_Task item_
Please tally the lines below that contain the string "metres" and reply with that figure only.

_Material provided_
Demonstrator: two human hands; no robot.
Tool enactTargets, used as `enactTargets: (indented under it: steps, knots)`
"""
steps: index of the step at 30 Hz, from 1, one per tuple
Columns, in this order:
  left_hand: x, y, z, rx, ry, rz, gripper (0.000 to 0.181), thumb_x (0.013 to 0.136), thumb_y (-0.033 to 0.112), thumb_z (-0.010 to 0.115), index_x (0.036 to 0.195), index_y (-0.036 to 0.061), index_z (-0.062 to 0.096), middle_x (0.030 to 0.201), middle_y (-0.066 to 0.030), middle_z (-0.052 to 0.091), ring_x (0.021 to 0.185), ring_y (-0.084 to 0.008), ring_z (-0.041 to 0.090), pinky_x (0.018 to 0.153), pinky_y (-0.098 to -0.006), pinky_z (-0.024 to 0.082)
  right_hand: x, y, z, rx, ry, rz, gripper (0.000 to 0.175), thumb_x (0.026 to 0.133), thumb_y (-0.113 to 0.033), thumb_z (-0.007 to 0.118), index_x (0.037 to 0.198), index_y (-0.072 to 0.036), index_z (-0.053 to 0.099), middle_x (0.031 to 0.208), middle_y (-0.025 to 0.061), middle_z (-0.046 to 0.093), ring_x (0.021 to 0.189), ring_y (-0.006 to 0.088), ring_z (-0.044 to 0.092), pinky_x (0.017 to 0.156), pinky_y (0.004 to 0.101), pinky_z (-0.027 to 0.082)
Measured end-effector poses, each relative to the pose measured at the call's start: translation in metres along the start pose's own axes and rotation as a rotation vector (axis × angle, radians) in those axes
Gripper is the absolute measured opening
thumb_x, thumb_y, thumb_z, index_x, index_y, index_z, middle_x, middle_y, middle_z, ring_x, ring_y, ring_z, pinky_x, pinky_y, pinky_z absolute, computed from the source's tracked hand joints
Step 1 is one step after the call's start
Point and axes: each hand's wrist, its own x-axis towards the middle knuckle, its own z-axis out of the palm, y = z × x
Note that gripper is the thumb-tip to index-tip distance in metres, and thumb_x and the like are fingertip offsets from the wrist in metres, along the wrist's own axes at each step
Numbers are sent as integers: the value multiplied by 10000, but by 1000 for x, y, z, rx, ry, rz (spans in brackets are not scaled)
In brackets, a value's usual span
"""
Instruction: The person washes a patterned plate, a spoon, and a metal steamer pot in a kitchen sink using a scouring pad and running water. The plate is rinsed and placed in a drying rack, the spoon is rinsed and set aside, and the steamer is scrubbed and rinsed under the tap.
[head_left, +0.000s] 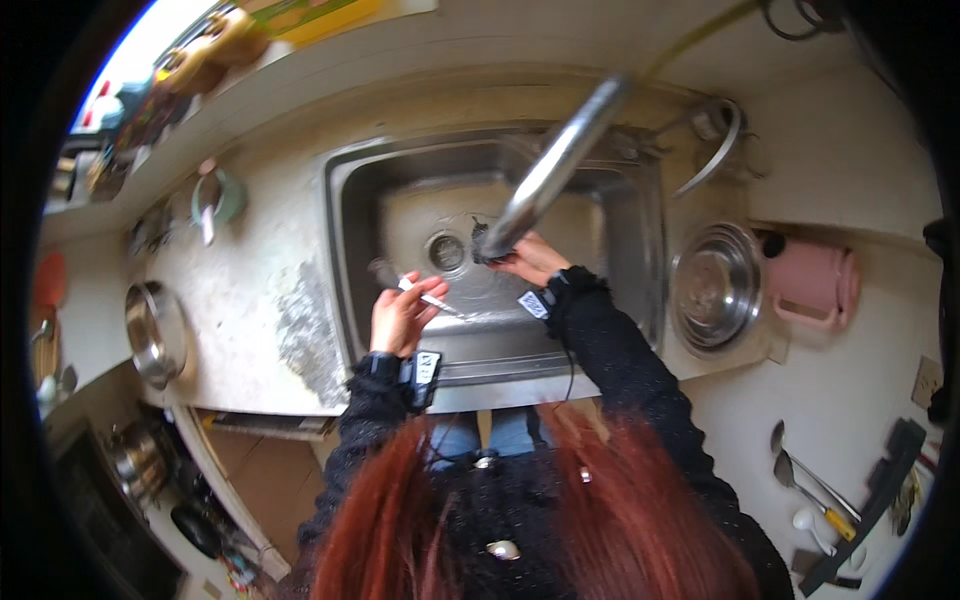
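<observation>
Over the front left of the stainless steel sink (487, 341), my left hand (397, 319) holds a metal utensil (431, 300), which looks like a spoon. Its blurred, darker end (385, 272) points to the back left. My right hand (531, 260) is in the middle of the basin, gripping a dark scouring pad (480, 238). Part of that pad and the fingertips are hidden behind the chrome faucet spout (555, 165). The round drain (447, 252) lies between my two hands. A thin film of water glints on the basin floor.
Right of the sink are nested metal bowls (716, 289) and a pink pitcher (814, 281). On the left counter stand a metal pot (155, 334) and a green cup (225, 199) with something in it. Ladles (784, 469) hang at the lower right.
</observation>
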Motion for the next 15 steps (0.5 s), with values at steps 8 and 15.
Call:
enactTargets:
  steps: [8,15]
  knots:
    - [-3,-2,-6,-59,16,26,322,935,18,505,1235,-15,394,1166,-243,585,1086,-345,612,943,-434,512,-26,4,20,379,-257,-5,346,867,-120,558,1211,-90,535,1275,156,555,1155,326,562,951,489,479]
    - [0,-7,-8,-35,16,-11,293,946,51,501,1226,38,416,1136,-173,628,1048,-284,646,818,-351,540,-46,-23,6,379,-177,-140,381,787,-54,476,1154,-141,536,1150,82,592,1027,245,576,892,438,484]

_Written answer_
2